165 Background: Checkpoint inhibitors, tumor vaccines or cellular immunotherapies demonstrated prolonged survival versus placebo or observation in several randomized clinical trials (RCTs) of patients with advanced non-small-cell lung cancer (NSCLC). We aimed to clarify the benefits of imunotherapy by a meta-analysis of RCTs data. Methods: We searched for RCTs investigating immunotherapy versus placebo or observation in patients with advanced NSCLC. Overall survival (OS) and progression-free survival (PFS) were calculated as combined hazard ratios (HRs). The quality of the evidence was evaluated with the GRADE framework. Results: Overall, 23 RCTs including a total of 8,956 patients were identified (5,142 patients in the immunotherapy group and 3,814 in the placebo or observation group). High- to moderate-quality evidence indicated that immunotherapy prolonged OS (HR = 0.79, 95% confidence interval (CI) 0.75 to 0.84, P < 0.0001) and PFS (HR = 0.80, 95% CI 0.73 to 0.88, P < 0.0001). In subgroup analysis, high- to moderate-quality evidence revealed immunotherapy extended NSCLC survival and PFS in tumor vaccines (HR, 0.84, 95% CI 0.76 to 0.92 and 0.86, 95% CI 0.78 to 0.94 for OS and PFS, respectively), checkpoint inhibitors (0.77, 95% CI 0.72 to 0.83 and 0.78, 95% CI 0.68 to 0.90, respectively), maintenance therapy (0.77, 95% CI 0.71 to 0.83 and 0.78, 95% CI 0.66 to 0.91, respectively), first-line therapy (0.89, 95% CI 0.80 to 0.98 and 0.76, 95% CI 0.64 to 0.91, respectively), previous definitive chemotherapy (0.72, 95% CI 0.67 to 0.78 and 0.87, 95% CI 0.79 to 0.95, respectively), and concurrent chemotherapy (0.87, 95% CI 0.80 to 0.95 and 0.84, 95% CI 0.77 to 0.91, respectively). There was a benefit of immunotherapy in previous definitive chemotherapy compared with chemoradiotherapy and with concurrent administration of chemotherapy (OS as HR: P = 0.002 and P = 0.006, respectively).
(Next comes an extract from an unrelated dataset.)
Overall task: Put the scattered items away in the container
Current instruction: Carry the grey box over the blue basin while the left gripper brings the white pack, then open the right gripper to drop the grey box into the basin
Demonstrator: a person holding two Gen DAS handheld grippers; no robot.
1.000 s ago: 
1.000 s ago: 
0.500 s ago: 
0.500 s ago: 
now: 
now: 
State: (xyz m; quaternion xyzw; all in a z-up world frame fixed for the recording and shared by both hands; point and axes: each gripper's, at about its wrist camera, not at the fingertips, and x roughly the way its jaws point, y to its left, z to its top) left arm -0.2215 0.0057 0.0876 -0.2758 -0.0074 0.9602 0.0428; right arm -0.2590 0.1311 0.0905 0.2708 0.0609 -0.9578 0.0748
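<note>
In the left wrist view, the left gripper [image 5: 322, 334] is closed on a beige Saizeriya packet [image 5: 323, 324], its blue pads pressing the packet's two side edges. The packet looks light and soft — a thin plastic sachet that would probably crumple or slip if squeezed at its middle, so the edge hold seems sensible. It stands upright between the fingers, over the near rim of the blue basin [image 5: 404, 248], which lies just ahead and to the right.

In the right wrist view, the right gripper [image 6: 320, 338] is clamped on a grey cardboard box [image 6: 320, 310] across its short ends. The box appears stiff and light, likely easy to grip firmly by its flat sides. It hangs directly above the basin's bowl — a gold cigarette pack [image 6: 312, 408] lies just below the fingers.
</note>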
Conclusions: This analysis provides strong evidence for OS and PFS benefit of immunotherapy in patients with advanced NSCLC, particularly in those receiving tumor vaccines, checkpoint inhibitors, maintenance and first-line therapy, previous definitive chemotherapy, and with concurrent chemotherapy.